Copy task. Retype the whole listing exactly, omitting any picture in it.

★ ★ ★

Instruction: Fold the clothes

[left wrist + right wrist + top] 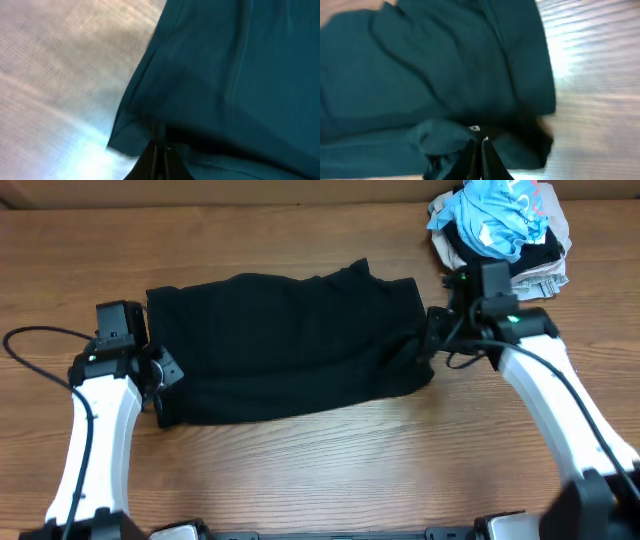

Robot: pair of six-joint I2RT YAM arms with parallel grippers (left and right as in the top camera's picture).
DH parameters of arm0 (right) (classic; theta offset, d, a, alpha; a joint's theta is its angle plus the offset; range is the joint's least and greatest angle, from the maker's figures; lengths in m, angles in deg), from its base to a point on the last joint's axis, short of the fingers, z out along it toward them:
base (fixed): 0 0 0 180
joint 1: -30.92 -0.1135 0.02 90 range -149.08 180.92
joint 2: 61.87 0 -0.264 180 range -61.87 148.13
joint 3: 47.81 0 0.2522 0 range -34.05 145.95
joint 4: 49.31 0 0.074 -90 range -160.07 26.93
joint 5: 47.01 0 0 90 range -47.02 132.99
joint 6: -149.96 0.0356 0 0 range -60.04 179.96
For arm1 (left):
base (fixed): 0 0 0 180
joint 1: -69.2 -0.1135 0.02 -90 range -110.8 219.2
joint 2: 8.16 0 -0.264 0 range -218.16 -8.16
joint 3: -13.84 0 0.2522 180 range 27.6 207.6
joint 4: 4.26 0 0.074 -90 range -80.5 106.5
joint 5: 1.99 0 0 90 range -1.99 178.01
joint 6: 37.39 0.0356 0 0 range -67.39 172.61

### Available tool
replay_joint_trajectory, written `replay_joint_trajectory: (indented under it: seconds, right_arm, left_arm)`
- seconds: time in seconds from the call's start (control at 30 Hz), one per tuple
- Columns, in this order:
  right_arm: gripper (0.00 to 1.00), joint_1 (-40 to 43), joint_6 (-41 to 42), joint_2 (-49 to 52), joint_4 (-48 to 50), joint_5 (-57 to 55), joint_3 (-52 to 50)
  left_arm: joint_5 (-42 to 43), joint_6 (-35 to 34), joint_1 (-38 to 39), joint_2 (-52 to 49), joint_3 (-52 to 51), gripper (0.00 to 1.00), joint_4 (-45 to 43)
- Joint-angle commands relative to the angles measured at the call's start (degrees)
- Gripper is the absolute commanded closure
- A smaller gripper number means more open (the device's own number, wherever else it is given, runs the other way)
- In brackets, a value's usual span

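On the table [330, 470], overhead: garment [290, 345] lies mid-table, seemingly folded once; further folds and the pile [500, 230] far right are left to do. Left gripper [160, 372] and right gripper [432, 342] sit low at its opposite ends. Left wrist: jaws pinched tight on a hem corner. Right wrist: jaws clamped on a bunched edge.

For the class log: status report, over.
Left gripper shut on dark garment. Right gripper shut on opposite edge. Clothes pile at far corner, apart.
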Motion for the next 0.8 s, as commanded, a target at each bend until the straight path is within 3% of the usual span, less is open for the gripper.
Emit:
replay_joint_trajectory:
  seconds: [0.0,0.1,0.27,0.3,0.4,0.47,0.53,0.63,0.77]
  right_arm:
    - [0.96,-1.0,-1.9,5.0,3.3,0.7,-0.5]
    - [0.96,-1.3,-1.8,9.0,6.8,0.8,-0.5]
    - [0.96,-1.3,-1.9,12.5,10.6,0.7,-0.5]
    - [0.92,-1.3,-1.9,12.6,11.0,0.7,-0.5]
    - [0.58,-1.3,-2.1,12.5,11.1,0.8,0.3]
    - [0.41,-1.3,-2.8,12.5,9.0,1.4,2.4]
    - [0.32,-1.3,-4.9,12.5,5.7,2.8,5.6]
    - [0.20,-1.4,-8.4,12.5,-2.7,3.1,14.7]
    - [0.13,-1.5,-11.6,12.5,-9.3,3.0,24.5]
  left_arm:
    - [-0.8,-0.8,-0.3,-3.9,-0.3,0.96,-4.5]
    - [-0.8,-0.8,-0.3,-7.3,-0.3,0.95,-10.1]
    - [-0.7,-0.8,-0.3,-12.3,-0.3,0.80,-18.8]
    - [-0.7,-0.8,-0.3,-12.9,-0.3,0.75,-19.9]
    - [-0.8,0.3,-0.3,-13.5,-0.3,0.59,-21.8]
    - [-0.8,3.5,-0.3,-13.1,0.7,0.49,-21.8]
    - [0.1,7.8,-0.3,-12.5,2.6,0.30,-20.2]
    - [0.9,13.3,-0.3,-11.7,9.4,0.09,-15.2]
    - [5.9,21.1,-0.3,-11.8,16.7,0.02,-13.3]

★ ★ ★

▶ [Written response]:
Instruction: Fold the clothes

[left wrist + right wrist + top] 

Robot: pair of six-joint I2RT YAM arms with parallel grippers (left and right as in the top camera's picture).
DH parameters of arm0 (right) (classic; theta offset, d, a, alpha; a joint's theta is its angle plus the offset; range is the joint's least and greatest angle, from the maker's figures; lengths in m, angles in deg), from its base to a point on the last joint's axis, short of the fingers, z out along it toward them:
base (fixed): 0 0 0 180
joint 1: -30.92 -0.1135 0.02 90 range -149.08 180.92
joint 2: 61.87 0 -0.264 180 range -61.87 148.13
joint 3: 47.81 0 0.2522 0 range -34.05 145.95
joint 4: 49.31 0 0.074 -90 range -160.07 26.93
joint 5: 47.01 0 0 90 range -47.02 132.99
joint 6: -149.96 0.0356 0 0 range -60.04 179.96
For arm1 (left):
base (fixed): 0 0 0 180
joint 1: -69.2 -0.1135 0.02 -90 range -110.8 219.2
joint 2: 8.16 0 -0.264 0 range -218.16 -8.16
joint 3: -13.84 0 0.2522 180 range 27.6 207.6
joint 4: 4.26 0 0.074 -90 range -80.5 106.5
joint 5: 1.99 0 0 90 range -1.99 178.01
joint 6: 37.39 0.0356 0 0 range -67.39 172.61

### Available tool
replay_joint_trajectory, written `replay_joint_trajectory: (indented under it: seconds, right_arm, left_arm)`
- seconds: time in seconds from the call's start (control at 30 Hz), one per tuple
- Columns, in this order:
  right_arm: gripper (0.00 to 1.00), joint_1 (-40 to 43), joint_6 (-41 to 42), joint_2 (-49 to 52), joint_4 (-48 to 50), joint_5 (-57 to 55), joint_3 (-52 to 50)
  left_arm: joint_5 (-42 to 43), joint_6 (-35 to 34), joint_1 (-38 to 39), joint_2 (-52 to 49), joint_3 (-52 to 51), gripper (0.00 to 1.00), joint_4 (-45 to 43)
- Joint-angle commands relative to the angles measured at the call's start (degrees)
- Gripper is the absolute commanded closure
- A smaller gripper number means more open (the device's own number, wherever else it is given, runs the other way)
- In brackets, a value's usual span

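On the table [330, 470], overhead: garment [290, 345] lies mid-table, seemingly folded once; further folds and the pile [500, 230] far right are left to do. Left gripper [160, 372] and right gripper [432, 342] sit low at its opposite ends. Left wrist: jaws pinched tight on a hem corner. Right wrist: jaws clamped on a bunched edge.

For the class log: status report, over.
Left gripper shut on dark garment. Right gripper shut on opposite edge. Clothes pile at far corner, apart.
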Motion for the next 0.8 s, as commanded, a target at each bend until the straight path is within 3% of the usual span, less is open for the gripper.
Emit:
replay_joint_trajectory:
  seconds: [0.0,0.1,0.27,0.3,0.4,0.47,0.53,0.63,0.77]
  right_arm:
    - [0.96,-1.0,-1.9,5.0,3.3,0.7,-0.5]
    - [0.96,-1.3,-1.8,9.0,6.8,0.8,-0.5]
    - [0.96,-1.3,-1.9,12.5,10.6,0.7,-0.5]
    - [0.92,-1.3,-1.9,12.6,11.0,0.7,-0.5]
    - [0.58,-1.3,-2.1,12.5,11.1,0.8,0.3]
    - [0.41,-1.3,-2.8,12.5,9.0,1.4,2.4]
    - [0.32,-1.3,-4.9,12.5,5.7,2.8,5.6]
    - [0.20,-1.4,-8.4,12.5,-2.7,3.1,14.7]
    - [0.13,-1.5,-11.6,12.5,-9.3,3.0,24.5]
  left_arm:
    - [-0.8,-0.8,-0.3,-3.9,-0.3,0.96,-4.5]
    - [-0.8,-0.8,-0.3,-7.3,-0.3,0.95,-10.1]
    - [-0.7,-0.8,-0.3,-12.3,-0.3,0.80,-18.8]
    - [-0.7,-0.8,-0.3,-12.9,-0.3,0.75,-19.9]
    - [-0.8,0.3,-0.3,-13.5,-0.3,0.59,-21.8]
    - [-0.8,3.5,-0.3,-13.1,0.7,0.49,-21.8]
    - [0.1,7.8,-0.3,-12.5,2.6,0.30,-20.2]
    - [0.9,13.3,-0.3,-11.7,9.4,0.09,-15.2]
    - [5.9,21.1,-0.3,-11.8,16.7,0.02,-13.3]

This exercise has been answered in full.